Reproduce the opening lines of the records exactly, up to and including the line in which "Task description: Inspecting" occurs.
START Excerpted data
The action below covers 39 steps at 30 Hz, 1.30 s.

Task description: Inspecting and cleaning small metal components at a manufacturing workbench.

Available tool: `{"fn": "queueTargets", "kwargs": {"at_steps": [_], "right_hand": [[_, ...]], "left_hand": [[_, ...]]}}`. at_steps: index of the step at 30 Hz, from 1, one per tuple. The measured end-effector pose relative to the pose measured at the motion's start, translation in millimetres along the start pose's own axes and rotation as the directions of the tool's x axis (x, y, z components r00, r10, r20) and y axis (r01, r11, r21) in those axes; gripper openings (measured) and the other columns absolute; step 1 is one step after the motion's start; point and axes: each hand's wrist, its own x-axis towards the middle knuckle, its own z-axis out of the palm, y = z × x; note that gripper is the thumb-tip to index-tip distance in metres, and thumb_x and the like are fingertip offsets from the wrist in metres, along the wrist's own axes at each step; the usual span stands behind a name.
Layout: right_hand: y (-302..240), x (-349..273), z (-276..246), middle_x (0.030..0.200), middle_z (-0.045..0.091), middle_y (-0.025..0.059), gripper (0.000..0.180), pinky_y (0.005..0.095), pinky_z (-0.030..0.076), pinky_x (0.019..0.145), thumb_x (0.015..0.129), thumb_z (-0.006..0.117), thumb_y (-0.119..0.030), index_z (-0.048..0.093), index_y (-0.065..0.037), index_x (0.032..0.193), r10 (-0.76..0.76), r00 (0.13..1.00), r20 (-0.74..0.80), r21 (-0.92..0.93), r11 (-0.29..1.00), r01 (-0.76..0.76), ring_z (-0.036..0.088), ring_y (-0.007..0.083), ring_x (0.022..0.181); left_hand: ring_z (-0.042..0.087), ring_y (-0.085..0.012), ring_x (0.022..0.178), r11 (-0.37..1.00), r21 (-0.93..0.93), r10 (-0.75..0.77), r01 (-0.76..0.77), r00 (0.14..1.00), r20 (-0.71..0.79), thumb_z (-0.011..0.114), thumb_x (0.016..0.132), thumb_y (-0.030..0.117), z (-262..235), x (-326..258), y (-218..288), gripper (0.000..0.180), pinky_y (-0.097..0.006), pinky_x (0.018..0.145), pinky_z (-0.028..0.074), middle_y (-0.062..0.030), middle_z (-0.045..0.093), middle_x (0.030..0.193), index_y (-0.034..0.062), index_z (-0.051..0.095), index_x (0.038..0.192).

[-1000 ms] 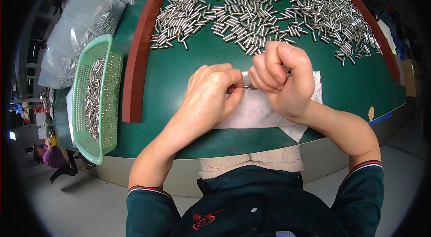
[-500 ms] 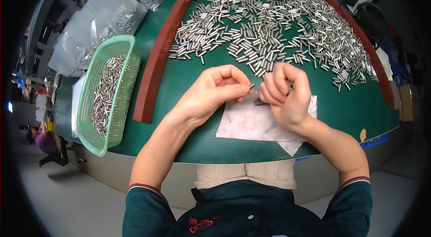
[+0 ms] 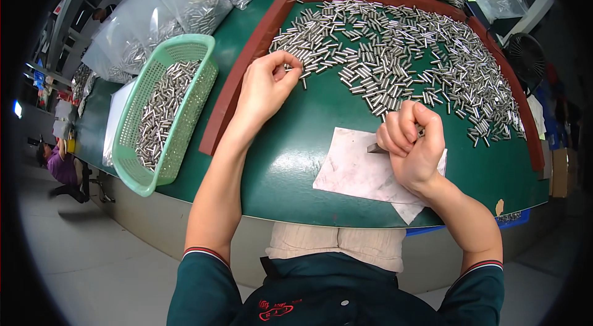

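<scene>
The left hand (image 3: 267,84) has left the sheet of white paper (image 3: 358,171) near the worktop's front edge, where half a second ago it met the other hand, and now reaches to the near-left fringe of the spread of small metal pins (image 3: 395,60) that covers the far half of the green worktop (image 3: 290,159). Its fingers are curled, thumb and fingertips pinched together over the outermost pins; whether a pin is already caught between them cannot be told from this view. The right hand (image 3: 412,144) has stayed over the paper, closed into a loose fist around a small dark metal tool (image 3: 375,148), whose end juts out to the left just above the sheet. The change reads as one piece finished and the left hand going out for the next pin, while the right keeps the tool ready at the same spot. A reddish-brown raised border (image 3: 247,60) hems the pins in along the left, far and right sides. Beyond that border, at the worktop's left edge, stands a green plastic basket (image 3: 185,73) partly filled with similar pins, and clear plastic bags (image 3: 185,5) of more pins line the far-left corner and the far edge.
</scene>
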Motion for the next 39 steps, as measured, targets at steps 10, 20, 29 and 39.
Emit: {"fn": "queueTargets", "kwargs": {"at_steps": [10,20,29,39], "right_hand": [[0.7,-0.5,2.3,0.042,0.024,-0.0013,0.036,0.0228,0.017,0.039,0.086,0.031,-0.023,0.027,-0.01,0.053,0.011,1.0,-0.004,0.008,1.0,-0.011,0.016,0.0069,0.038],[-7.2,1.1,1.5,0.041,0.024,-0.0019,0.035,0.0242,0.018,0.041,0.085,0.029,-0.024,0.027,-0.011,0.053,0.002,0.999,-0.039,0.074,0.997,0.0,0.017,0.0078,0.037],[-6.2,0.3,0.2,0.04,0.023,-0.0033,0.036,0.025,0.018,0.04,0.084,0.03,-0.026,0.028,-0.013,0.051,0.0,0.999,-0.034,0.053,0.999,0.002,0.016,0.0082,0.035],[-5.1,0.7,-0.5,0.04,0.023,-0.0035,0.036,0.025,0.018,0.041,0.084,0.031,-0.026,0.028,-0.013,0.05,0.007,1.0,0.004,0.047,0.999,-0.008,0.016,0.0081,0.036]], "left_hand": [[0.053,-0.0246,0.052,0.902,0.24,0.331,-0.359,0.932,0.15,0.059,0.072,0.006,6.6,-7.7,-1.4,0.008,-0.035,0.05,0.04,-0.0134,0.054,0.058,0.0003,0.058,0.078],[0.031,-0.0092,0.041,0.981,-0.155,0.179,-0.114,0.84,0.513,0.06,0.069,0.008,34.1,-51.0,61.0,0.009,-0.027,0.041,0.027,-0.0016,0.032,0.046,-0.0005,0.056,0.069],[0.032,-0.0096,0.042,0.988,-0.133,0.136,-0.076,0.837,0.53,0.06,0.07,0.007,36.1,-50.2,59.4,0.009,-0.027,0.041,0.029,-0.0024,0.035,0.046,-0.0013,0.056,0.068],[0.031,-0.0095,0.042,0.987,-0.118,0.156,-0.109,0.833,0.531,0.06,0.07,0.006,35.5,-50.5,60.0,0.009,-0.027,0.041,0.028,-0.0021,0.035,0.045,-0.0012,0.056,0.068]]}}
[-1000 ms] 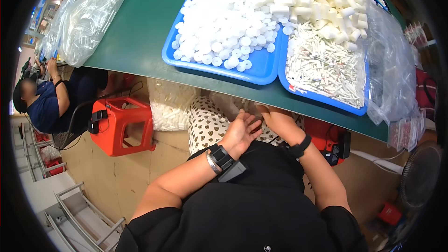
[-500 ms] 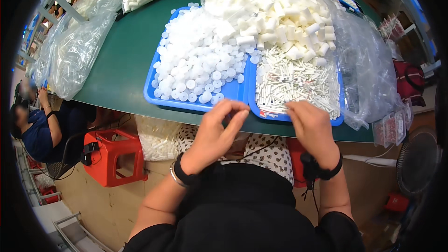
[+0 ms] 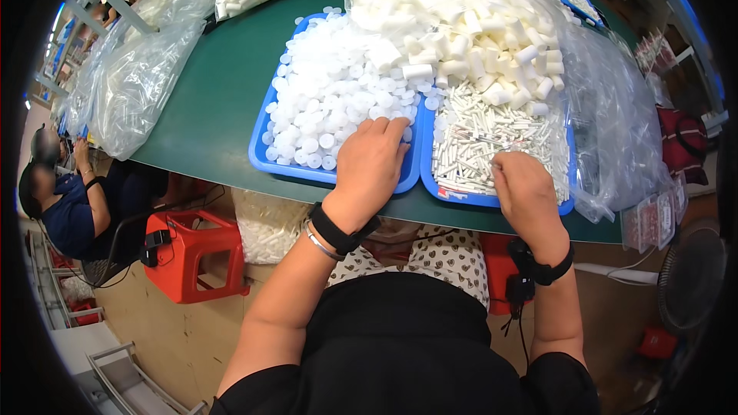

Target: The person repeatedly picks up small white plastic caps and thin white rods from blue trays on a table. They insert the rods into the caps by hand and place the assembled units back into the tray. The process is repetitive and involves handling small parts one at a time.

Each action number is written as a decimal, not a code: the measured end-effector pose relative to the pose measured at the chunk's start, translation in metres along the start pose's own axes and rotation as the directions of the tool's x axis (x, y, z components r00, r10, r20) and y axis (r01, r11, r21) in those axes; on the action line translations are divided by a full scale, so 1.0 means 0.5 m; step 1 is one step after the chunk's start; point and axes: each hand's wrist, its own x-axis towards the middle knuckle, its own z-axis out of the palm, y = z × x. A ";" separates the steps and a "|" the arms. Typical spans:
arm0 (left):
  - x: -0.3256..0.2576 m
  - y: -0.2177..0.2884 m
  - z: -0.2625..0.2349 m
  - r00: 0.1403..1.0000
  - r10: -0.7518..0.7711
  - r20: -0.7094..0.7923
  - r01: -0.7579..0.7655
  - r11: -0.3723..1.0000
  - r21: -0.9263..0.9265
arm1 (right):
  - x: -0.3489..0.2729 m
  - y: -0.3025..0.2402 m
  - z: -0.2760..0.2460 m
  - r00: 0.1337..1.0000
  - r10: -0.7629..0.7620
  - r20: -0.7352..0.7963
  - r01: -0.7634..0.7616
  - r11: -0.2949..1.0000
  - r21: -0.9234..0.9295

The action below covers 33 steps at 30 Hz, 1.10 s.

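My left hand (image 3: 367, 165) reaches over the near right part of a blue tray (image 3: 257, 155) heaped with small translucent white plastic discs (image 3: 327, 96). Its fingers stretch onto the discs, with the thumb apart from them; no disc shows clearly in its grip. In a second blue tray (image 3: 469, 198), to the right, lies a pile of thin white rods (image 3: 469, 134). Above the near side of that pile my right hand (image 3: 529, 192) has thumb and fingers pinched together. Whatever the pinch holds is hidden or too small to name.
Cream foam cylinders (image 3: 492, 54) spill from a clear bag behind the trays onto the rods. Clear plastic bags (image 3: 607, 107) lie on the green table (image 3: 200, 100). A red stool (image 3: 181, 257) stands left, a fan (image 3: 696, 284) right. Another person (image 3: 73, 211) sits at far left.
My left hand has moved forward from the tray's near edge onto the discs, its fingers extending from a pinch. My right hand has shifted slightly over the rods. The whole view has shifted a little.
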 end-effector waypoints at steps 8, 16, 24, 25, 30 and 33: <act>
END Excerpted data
--- Solution to the problem ---
The action below covers 39 steps at 30 Hz, 1.30 s.

Task description: Inspecting and cleaning small metal components at a manufacturing workbench.

This output has come to an end.